I am running the following spark
code and each time it runs out of memory. The data size is not huge but overtime it complains for GC
error so there are too many objects for garbage collector
to collect. Selecting few columns and data from a table should not contain much overhead and create too many objects on Heap. Am i creating too many immutable objects by firing a select query. Not sure why it's complaining for GC
error.
object O {
def main(args: Array[String]): Unit = {
val log = LogManager.getRootLogger
val TGTTBL = "XYZ"
val outputLocation = "somepath"
val dql = "select col1, col2, col3 from SOURCETBL where condition"

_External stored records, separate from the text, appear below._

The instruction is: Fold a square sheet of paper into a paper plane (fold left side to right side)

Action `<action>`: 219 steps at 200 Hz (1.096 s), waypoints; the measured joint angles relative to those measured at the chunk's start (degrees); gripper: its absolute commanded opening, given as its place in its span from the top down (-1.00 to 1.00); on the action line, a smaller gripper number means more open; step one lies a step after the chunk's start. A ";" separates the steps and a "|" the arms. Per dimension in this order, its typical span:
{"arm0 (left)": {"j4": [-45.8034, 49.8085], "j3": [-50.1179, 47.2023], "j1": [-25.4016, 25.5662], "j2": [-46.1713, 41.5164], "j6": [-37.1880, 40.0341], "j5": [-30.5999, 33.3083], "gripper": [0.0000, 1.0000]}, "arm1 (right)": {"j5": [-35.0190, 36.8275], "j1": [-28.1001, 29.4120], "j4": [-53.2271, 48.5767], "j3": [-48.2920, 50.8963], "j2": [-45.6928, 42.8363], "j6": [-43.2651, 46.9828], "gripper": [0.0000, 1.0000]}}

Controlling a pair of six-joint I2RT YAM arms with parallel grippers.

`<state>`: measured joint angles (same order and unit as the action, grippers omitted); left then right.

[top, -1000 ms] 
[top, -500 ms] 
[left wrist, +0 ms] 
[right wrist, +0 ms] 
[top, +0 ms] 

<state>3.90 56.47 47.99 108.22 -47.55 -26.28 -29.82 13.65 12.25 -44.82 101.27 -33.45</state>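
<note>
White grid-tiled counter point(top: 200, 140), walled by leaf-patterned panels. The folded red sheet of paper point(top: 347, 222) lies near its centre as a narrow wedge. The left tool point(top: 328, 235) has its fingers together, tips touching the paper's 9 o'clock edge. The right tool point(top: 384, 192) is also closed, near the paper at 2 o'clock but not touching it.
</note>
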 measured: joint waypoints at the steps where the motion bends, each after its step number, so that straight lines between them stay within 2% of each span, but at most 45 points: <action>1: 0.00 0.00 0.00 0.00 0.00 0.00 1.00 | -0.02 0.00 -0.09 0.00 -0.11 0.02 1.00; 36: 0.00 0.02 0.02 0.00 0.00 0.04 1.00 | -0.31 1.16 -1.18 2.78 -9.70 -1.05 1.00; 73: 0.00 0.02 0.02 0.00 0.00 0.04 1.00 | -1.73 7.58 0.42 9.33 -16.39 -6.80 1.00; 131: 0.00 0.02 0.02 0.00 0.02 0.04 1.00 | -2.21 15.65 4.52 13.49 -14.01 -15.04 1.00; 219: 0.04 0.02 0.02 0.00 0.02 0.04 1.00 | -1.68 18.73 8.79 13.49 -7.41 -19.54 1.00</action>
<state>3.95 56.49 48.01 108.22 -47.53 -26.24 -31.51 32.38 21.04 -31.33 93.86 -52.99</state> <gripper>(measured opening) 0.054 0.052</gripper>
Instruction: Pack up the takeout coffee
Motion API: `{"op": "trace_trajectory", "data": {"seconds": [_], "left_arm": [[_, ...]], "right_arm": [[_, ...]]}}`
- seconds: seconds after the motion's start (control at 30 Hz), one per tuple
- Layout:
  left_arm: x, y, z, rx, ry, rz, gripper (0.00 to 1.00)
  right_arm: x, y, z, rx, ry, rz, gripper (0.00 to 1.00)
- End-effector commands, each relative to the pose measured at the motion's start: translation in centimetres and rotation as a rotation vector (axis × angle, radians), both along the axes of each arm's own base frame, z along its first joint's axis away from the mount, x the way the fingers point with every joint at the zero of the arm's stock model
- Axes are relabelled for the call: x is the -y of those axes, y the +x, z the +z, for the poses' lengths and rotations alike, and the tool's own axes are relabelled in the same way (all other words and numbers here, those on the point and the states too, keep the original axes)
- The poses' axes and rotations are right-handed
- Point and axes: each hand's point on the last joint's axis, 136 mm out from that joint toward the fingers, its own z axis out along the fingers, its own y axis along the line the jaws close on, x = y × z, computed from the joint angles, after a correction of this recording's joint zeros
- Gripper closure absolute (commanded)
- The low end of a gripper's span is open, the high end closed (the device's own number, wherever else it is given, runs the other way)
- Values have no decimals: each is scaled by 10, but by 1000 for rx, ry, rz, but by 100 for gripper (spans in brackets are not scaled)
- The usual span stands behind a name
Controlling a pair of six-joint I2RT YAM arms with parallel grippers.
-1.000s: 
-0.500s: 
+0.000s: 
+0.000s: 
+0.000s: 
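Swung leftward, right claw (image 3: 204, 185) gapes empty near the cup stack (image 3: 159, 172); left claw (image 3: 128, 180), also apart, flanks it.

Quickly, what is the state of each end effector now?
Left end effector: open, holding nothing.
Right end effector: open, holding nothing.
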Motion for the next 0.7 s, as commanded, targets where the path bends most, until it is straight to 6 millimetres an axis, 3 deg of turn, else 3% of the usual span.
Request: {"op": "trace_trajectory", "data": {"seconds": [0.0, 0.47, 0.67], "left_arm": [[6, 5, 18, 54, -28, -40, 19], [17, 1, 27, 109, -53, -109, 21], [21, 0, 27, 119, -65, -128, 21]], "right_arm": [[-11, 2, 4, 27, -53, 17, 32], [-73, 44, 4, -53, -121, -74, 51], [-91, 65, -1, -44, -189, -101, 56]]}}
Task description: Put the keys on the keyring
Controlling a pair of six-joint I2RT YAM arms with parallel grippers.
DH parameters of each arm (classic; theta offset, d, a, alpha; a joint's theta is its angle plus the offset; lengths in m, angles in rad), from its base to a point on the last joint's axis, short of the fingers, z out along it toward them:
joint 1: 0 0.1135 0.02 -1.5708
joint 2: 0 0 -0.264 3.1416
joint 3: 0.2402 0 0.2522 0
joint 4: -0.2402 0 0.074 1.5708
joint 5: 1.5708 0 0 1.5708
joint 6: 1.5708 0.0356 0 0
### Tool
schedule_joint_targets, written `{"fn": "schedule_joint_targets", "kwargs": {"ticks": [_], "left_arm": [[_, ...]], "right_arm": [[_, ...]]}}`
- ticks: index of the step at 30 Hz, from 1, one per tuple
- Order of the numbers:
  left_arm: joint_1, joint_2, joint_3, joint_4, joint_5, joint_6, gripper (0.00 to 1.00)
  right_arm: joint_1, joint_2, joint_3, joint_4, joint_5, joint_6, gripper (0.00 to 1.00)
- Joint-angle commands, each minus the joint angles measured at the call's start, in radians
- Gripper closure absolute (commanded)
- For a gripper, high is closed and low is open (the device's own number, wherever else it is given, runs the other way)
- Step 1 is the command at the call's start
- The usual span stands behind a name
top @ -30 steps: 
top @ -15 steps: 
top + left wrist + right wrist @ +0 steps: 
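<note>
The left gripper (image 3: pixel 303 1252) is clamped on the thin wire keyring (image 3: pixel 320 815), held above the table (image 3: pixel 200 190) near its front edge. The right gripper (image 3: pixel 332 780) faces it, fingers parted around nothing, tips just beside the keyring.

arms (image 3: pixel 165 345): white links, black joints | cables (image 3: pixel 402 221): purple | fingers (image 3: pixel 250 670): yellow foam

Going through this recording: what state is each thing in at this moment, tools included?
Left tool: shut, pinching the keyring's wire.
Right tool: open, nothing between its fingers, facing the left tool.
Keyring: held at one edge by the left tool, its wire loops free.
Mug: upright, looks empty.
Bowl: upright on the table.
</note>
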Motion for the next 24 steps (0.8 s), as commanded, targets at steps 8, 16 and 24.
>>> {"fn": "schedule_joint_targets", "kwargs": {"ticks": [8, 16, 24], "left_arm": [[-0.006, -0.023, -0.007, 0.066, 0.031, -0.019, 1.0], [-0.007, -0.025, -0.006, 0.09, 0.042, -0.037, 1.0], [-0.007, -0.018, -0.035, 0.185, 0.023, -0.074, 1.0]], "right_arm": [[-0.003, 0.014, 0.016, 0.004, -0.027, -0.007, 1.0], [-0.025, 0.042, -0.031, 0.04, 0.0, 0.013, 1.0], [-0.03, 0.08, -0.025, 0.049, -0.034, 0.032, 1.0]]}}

val appName = "createDFS";
val spark = SparkSession.builder()
.appName(appName)
.enableHiveSupport()
.config("hive.exec.dynamic.partition", "true")
.config("hive.exec.dynamic.partition.mode", "nonstrict")
.getOrCreate()
log.warn("Select Query........................")
log.warn(dql)
val tblDF = spark.sql(dql)
def getCols(df: DataFrame): String = {
val cols = df.columns;
val colString = cols.map(c => s"$c
${df.schema(s"$c").dataType}").dropRight(3).mkString(",").replace("Type", "")
return colString;
}
val colString = getCols(tblDF)
log.warn("Create Table def........................")
log.warn(colString)
spark.sql(s"drop table if exists $TGTTBL")
spark.sql(s"Create external table if not exists $TGTTBL ($colString)" +
s" partitioned by (col1 string, col2 string, col3 string) stored as orc location \'$outputLocation\'")
tblDF.write.partitionBy("col1", "col2", ).format("orc").mode("overwrite").save(outputLocation)
}
}
**Error -
Caused by: java.lang.OutOfMemoryError: GC overhead limit exceeded**